Task goal:
Pictures in the data must not be copied, but everything else should be output exactly.

—————

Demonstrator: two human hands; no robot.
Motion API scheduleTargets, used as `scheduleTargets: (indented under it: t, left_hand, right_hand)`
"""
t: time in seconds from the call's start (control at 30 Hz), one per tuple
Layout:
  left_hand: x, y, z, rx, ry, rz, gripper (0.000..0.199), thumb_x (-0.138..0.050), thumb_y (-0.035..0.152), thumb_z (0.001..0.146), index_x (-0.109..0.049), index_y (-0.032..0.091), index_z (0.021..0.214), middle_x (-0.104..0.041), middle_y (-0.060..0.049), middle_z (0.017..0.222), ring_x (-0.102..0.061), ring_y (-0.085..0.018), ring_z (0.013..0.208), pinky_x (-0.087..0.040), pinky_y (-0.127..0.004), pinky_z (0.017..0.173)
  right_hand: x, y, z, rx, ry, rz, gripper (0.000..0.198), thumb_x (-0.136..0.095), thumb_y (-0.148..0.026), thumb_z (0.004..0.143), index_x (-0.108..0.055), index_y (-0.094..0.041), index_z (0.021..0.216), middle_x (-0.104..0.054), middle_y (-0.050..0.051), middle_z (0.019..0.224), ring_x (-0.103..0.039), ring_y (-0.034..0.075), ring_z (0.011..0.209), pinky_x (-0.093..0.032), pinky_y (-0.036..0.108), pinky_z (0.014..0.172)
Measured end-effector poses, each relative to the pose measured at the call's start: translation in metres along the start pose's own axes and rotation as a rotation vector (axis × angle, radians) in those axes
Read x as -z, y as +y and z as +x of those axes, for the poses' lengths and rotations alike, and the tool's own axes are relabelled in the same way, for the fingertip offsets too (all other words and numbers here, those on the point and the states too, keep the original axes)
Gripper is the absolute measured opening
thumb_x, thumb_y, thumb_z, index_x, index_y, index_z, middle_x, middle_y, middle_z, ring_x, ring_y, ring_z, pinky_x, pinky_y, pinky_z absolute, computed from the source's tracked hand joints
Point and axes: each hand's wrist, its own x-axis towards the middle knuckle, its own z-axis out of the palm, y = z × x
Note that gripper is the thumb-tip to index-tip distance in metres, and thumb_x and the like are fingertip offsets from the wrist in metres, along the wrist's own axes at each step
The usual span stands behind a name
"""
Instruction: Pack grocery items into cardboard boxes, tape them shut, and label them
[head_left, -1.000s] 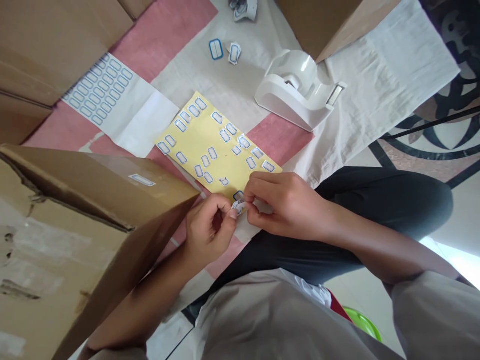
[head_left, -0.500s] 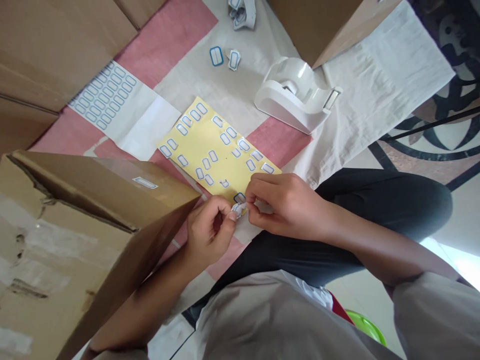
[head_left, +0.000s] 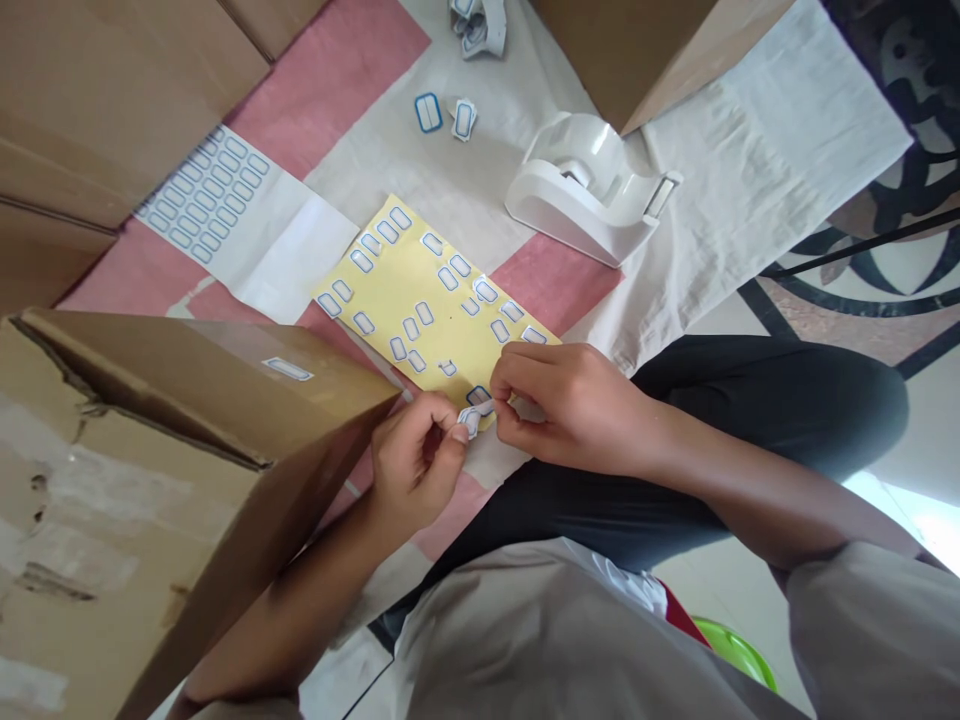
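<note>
Between thumb and forefinger, my left hand pinches a small crumpled wad of blue-edged label stickers. My right hand is closed too, its fingertips on a thin white end of that same wad. Both hands are over the lower corner of a yellow sheet, which carries several white labels with blue borders, some straight and some bent. One label lies on the sheet just above the wad. What exactly is between the right fingertips is partly hidden.
A white tape dispenser stands beyond the yellow sheet. To its left lie loose labels and a crumpled label strip. A label sheet rests at left. Cardboard boxes stand left and at the back on the pink-and-white cloth.
My hands have drawn very slightly apart, and more of the white strip shows between them. The view has shifted a little; the other things lie as before.
</note>
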Motion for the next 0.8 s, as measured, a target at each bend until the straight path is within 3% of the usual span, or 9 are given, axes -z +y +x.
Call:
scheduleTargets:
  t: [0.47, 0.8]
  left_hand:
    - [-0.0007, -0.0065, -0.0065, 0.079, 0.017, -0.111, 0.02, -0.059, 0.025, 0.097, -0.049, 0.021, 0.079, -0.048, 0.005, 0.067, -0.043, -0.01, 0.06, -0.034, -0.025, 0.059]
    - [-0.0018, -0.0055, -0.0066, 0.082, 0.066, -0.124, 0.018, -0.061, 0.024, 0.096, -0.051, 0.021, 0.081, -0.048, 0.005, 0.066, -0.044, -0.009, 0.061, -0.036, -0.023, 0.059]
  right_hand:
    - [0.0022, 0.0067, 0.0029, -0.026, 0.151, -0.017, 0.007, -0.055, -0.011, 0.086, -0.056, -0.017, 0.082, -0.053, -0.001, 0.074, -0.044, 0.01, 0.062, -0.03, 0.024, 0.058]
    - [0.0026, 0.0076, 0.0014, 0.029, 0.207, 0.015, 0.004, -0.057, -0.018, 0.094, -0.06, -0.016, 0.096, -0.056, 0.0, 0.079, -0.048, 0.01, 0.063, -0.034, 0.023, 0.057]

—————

Output of the exercise:
Demonstrator: two human hands; no robot.
Motion API scheduleTargets, used as `scheduleTargets: (indented under it: t, left_hand, right_hand)`
"""
t: time in seconds from the call's start (control at 30 Hz), one per tuple
Layout:
  left_hand: x, y, z, rx, ry, rz, gripper (0.000..0.199), thumb_x (-0.138..0.050), thumb_y (-0.035..0.152), thumb_z (0.001..0.146), index_x (-0.109..0.049), index_y (-0.032..0.091), index_z (0.021..0.214), middle_x (-0.104..0.041), middle_y (-0.060..0.049), middle_z (0.017..0.222), ring_x (-0.102..0.061), ring_y (-0.085..0.018), ring_z (0.013..0.208), pinky_x (-0.087..0.040), pinky_y (-0.127..0.004), pinky_z (0.017..0.173)
  right_hand: x, y, z, rx, ry, rz, gripper (0.000..0.198), thumb_x (-0.136..0.095), thumb_y (-0.148..0.026), thumb_z (0.004..0.143), index_x (-0.108..0.055), index_y (-0.094..0.041), index_z (0.021..0.216), middle_x (-0.104..0.054), middle_y (-0.050..0.051), middle_z (0.019..0.224), ring_x (-0.103..0.039), ring_y (-0.034..0.075), ring_z (0.011..0.209), pinky_x (-0.093..0.032), pinky_y (-0.036..0.108), pinky_z (0.014..0.172)
Measured end-effector poses, each relative to the pose measured at the call's start: translation in metres along the start pose's own axes and rotation as a rotation vector (axis × angle, radians) in those axes
Read x as -z, y as +y and z as +x of those axes, for the poses' lengths and rotations alike, and the tool's own axes are relabelled in the same way, for the fingertip offsets too (all other words and numbers here, those on the point and the states too, keep the original axes)
Gripper is the absolute measured opening
thumb_x, thumb_y, thumb_z, index_x, index_y, index_z, middle_x, middle_y, middle_z, ring_x, ring_y, ring_z, pinky_x, pinky_y, pinky_z absolute, computed from the source's tracked hand joints
Point and axes: each hand's wrist, its own x-axis towards the middle knuckle, its own z-axis out of the palm, y = z × x
Note that gripper is the thumb-tip to index-tip distance in metres, and thumb_x and the like are fingertip offsets from the wrist in metres, along the wrist's own axes at each step
The usual span stands behind a name
"""
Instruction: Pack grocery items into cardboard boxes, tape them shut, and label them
[head_left, -1.000s] 
[head_left, -0.500s] 
[head_left, +0.000s] 
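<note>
Between thumb and forefinger, my left hand pinches a small crumpled wad of blue-edged label stickers. My right hand is closed too, its fingertips on a thin white end of that same wad. Both hands are over the lower corner of a yellow sheet, which carries several white labels with blue borders, some straight and some bent. One label lies on the sheet just above the wad. What exactly is between the right fingertips is partly hidden.
A white tape dispenser stands beyond the yellow sheet. To its left lie loose labels and a crumpled label strip. A label sheet rests at left. Cardboard boxes stand left and at the back on the pink-and-white cloth.
My hands have drawn very slightly apart, and more of the white strip shows between them. The view has shifted a little; the other things lie as before.
</note>
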Motion for the next 0.8 s, as measured, a target at each bend until the straight path is within 3% of the usual span, or 9 are given, axes -z +y +x.
Call:
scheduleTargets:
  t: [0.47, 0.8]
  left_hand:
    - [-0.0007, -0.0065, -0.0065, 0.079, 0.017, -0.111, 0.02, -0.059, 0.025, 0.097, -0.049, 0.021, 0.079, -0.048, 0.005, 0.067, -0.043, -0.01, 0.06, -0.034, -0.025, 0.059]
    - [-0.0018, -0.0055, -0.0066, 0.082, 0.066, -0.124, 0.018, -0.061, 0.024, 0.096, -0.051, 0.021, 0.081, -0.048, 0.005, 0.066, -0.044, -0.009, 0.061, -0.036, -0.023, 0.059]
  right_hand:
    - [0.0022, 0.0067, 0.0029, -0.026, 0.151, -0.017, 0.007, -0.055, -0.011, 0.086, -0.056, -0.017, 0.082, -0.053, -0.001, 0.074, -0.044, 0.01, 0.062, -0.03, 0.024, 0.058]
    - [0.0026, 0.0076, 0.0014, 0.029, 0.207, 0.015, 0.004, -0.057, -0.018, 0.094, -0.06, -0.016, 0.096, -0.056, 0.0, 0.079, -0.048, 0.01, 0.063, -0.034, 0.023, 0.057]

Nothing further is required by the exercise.